Stendhal, dont le véritable nom est Henri Beyle, n'écrit pas sa Vie de Napoléon en esthète, ou en spectateur indifférent : la vie de l'empereur lui tient en effet d'autant plus à caeur que notre romancier lui a été lié, comme nous allons le voir.
Vie de Stendhal
Le 10 novembre 1799, Henri Beyle arrive à Paris, le lendemain du 18 brumaire : Napoléon vient de s'emparer du pouvoir. Lorsque l'on décide de l'expédition de Marengo, Beyle est nommé sous-lieutenant au 6e régiment de dragons, en mai 1800. Il a alors 17 ans et s'engage dans l'armée de réserve napoléonienne pour la campagne d'Italie, chef d'aeuvre d'art militaire. En 1802, le jeune homme démissionne de l'armée par ennuie et décide d'embrasser la carrière d'auteur, mais les choses ne se passent pas comme prévu. Il se lance finalement dans le commerce en 1805, mais le caeur et le succès n'y sont pas. Son cousin Pierre Daru lui offre alors une place de fonctionnaire impérial.

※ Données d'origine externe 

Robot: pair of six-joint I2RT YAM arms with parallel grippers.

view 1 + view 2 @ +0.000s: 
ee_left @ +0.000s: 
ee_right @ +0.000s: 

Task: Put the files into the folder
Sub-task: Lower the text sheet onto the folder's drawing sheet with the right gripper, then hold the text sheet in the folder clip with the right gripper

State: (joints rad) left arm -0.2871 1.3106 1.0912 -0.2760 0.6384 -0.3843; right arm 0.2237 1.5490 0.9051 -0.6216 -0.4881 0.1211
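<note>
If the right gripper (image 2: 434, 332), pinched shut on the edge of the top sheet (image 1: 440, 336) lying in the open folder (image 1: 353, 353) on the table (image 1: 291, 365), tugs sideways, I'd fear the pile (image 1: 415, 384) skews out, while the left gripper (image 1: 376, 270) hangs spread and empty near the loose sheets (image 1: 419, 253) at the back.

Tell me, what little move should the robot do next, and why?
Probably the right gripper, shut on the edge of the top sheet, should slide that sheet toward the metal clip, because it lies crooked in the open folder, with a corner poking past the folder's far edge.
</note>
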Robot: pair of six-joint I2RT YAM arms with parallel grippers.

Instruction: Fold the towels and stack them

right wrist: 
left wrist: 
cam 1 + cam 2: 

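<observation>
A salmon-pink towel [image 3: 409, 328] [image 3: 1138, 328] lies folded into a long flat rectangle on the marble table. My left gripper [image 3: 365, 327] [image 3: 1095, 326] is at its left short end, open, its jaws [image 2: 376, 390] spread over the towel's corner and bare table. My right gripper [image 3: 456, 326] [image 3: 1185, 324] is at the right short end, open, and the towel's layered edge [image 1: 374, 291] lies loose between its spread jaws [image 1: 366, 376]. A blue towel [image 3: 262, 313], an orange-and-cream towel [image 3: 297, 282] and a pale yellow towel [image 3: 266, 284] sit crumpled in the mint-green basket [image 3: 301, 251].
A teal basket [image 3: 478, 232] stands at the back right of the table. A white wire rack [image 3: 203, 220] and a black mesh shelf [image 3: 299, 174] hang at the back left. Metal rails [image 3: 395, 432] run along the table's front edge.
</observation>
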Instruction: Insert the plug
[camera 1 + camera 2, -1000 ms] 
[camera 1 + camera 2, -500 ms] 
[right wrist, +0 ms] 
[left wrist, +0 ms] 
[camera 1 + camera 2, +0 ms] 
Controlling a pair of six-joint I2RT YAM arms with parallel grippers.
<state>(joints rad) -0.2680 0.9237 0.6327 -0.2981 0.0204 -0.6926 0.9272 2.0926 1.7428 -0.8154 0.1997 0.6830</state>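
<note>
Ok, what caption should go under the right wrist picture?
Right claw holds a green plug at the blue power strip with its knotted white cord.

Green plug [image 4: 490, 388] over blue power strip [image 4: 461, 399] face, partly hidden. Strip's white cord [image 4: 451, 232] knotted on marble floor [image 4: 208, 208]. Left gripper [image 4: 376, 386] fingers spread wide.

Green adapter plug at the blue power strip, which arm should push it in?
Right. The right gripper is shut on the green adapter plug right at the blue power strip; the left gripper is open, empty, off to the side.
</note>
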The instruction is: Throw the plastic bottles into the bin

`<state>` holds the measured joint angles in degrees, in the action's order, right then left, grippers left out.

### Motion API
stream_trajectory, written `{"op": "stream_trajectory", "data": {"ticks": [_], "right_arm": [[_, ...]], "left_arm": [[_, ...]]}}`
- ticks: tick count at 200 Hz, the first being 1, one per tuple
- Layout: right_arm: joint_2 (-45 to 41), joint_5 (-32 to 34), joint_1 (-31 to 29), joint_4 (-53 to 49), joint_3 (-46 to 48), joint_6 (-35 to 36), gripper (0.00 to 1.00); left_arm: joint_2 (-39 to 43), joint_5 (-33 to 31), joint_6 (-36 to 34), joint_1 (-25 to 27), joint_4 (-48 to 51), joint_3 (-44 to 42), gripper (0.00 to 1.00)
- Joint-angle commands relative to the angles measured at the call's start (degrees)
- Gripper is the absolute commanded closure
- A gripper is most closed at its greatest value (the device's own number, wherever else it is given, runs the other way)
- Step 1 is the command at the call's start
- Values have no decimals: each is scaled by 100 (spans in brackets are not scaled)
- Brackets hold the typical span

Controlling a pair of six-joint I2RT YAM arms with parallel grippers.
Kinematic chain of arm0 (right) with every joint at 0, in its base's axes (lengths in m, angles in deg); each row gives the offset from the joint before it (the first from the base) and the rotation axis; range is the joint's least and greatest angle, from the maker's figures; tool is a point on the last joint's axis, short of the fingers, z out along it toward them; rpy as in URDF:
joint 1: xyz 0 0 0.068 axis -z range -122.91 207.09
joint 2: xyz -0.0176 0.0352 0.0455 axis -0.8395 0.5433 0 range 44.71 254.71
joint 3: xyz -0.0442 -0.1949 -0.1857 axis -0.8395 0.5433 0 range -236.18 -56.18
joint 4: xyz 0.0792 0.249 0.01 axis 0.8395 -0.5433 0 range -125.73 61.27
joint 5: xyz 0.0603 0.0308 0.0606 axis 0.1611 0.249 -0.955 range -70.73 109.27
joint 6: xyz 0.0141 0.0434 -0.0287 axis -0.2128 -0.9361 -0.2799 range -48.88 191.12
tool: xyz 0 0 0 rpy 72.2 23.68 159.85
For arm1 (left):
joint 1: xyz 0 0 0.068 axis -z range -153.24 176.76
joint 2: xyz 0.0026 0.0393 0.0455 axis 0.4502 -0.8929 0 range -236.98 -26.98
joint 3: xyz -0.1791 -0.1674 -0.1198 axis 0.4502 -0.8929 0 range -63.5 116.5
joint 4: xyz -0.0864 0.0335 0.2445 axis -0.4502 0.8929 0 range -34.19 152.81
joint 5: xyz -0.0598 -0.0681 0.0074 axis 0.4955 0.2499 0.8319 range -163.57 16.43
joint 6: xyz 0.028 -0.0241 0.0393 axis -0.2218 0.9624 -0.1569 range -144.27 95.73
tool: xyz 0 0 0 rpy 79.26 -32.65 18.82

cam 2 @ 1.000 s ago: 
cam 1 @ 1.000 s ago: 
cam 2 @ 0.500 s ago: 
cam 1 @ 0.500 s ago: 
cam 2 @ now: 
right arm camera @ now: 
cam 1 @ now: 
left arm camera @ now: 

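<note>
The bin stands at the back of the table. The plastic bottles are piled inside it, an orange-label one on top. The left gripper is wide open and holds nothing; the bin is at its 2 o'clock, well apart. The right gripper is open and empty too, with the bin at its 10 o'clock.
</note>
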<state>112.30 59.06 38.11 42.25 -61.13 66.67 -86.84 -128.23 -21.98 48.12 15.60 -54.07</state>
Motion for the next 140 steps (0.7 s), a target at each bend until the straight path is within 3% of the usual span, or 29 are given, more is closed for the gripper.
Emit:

En Octobre 1806, Beyle assiste à la bataille d'Iéna et à l'entrée de Napoléon dans Berlin le 26. Notre futur romancier se rend alors à Brunswick, en qualité d'élève commissaire des guerres. En 1808 il commence au petit palais de Richemont (situé à 10 minutes de Brunswick) qu'il habite en sa qualité d'intendant, une Histoire de la guerre de la succession en Espagne. En 1809, il participe à la campagne de Vienne, toujours comme élève commissaire des guerres, mais il connaît la maladie. Rentré à Paris en 1810, il occupe le poste d'auditeur au Conseil d'Etat, avant de devenir inspecteur du mobilier et des bâtiments de la Couronne.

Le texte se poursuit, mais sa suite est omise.